What is a chromosome translocation?
Chromosome is a source of DNA and related proteins that exist in the nuclei of eukaryotic cells and carry genes of the organism. Human genetic material consists of 46 chromosomes, 23 from each parent. Cromosome translocation concerns the transmission of part of one chromosome to another position on the same chromosome or to a position on a non -nomological chromosome. When a chromosome translocation involves a single chromosome, it is referred to as Shift . Research has found that translocation occurred in evolution, but most translocations do not provide an adaptive advantage for the body.
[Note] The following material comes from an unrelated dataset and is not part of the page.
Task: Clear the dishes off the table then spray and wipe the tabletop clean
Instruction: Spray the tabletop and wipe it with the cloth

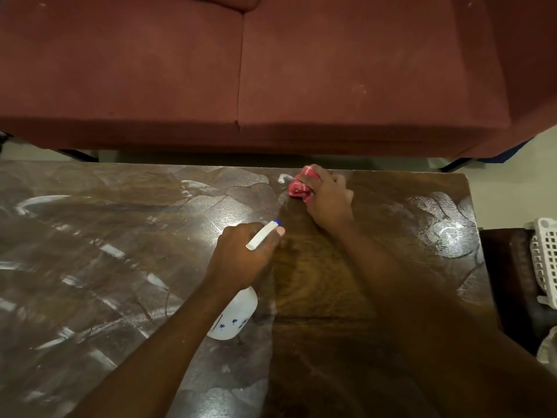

Translocations were first observed at the end of the nineteenth century and were often observed in cancer tumors, where they have shown that they are common. Further research has shown a connection between chromosome translocation and various disorders. For example, a specific type of chromosome translocation called "Robertsonian translocation" often occurs in patients with familial Down syndrome. It differs from the more common form of Down syndrome, inwhich the patient has 47 chromosomes due to another copy of chromosome 21. Patients with family Down syndrome have often inherited a Robertson translocation from parents who have only 45 chromosomes but are not affected.
balanced translocation occurs when pieces of two chromosomes exchange places. In a balanced translocation, all the genetic material that should be present is actually present and the individual will probably not show any health problems. If a person with a balanced chromosome translocation has a child and only one of the chromosomes with translocation is handed over, the child will miss some genetic material and will have three copies, more than two, other material. This is called unbalanced translocation.
It is balanced that the chromosome translocation occurs in one of each 625 individuals. Although these individuals are likely to be healthy, they have an increased risk of meeting various reproductive problems, including abortion, dead birth, infertility and supply of a child with congenital defects. Genetic counseling and testing can help determine the situation.
One examination tool for translocation screening is called multicolored florencence in situ hybridization (multicolored fish), also known as spectral karyotyping. It is used to diagnose cancer and can show small translocations that would not otherwise be seen. Karyotypes colored Giemsa is another analytical tool.